Question: How many regular expressions are we expected to turn in?

Answer: You're looking for interesting information -- I suppose it doesn't really matter whether you use one regular expression or multiple regular expressions. My guess is that Professor Ullman intends for you to try different ways of formulating your expressions to find the same *kind* of useful information, and then to comment on what patterns worked the best, or that kind of thing. Alternatively, you could use multiple expressions to find several different instances of related information and compare the locations of the accepting states to find out their proximities, for example. As far as email addresses go, you will probably have only one RE, but you might recall that sometimes email addresses don't include the domain, sometimes they do, and other transformations that might occur, so you might see how useful it is to search for slightly more lenient patterns (things that will accept well-formed email addresses as well as predictable poorly formed email addresses). For example, I'm reading a paper right now by Miguel Castro and Barbara Liskov at MIT. In the header it tells their names, their address, and their email addresses, but it presents the email addresses as follows:

{castro, liskov}

Which, of course, represents and -- if you were searching for normal emails you might only get liskov}, which is no one's email, because the right-bracket makes it poorly-formed. This is just one example -- there are probably many others. You might try to think about some alternative ways of doing this, and seeing whether or not they make any difference in the kind of information you get out.

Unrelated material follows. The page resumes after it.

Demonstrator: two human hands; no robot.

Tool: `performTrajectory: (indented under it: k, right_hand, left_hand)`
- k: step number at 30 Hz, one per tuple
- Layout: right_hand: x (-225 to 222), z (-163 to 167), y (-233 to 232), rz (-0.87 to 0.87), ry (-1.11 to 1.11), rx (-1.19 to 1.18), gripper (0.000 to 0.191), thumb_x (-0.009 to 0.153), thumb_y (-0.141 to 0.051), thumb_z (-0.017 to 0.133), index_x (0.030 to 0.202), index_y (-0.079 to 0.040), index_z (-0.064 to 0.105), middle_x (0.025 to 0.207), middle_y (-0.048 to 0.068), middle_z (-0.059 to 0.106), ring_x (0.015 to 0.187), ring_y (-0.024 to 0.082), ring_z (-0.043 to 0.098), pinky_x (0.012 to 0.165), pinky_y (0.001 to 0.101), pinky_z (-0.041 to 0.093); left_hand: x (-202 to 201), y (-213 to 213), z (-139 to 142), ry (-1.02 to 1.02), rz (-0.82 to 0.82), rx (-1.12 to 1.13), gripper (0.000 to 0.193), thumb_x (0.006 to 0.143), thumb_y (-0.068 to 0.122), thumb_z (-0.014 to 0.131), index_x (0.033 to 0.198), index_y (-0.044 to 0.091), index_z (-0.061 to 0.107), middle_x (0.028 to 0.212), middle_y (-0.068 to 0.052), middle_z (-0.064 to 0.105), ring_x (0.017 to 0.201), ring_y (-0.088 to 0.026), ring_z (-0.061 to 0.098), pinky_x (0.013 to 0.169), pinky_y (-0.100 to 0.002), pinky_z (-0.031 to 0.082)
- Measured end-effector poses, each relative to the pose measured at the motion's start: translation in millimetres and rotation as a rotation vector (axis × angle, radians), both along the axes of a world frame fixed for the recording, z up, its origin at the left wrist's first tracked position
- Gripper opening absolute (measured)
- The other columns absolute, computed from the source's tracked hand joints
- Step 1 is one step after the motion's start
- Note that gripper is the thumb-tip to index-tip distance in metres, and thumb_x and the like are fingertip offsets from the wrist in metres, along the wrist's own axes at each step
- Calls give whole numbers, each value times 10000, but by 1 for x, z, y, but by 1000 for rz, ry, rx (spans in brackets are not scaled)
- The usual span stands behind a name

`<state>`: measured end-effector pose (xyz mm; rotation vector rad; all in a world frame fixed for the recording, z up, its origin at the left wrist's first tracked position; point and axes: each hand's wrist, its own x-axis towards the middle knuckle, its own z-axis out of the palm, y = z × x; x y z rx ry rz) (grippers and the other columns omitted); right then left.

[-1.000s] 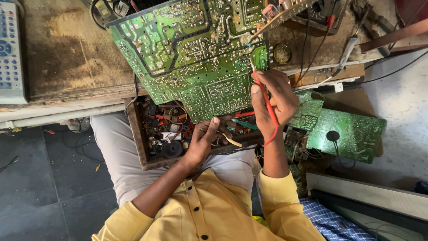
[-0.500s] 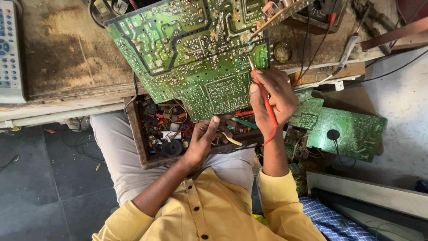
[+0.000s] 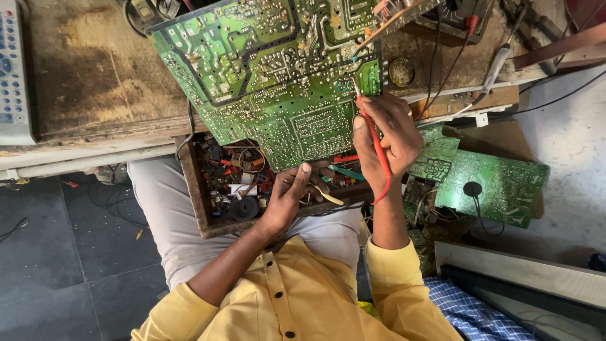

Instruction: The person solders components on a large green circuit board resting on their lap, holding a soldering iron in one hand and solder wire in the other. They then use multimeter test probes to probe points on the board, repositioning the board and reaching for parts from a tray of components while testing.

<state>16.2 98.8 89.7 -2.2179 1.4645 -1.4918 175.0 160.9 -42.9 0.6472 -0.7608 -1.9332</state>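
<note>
A large green circuit board point(image 3: 271, 76) lies solder side up, tilted over the edge of a worn wooden bench point(image 3: 88, 82). My right hand point(image 3: 388, 139) is shut on a red probe point(image 3: 372, 136) whose tip touches the board near its right edge. My left hand point(image 3: 293, 189) reaches under the board's lower edge, thumb against the rim and fingers hidden beneath. It hovers over an open wooden drawer point(image 3: 196, 189) holding several small electronic parts and wires.
A grey remote control point(image 3: 12, 69) lies at the bench's far left. Smaller green boards point(image 3: 492, 183) are stacked at the right, beside a round tin point(image 3: 401, 71) and a grey-handled tool point(image 3: 495, 66) with cables. Dark tiled floor point(image 3: 57, 252) is at lower left.
The right hand has nudged the probe tip slightly up the board. The left hand keeps its place at the board's lower edge.
</note>
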Motion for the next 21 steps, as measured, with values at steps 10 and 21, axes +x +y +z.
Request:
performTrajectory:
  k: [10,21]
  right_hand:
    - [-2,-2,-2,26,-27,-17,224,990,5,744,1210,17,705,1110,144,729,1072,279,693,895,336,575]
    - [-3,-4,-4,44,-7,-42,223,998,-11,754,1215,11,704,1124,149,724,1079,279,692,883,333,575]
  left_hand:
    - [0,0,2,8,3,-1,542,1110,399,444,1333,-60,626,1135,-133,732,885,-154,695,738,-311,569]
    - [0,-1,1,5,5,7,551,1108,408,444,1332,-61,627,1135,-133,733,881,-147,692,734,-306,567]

You are expected to look for something interesting and tell us what you found. If you only need one regular expression to find something interesting, then bully for you. If you use only a simple regular expression, though, you might miss a lot of interesting cases. You can always Union expressions together to make several regular expressions one single expression, but depending on how you're running your search, this might lose useful information. You may want to search for several different interesting things, in which case you might want more than one expression and more than one summary of what you found. This is really mostly up to you.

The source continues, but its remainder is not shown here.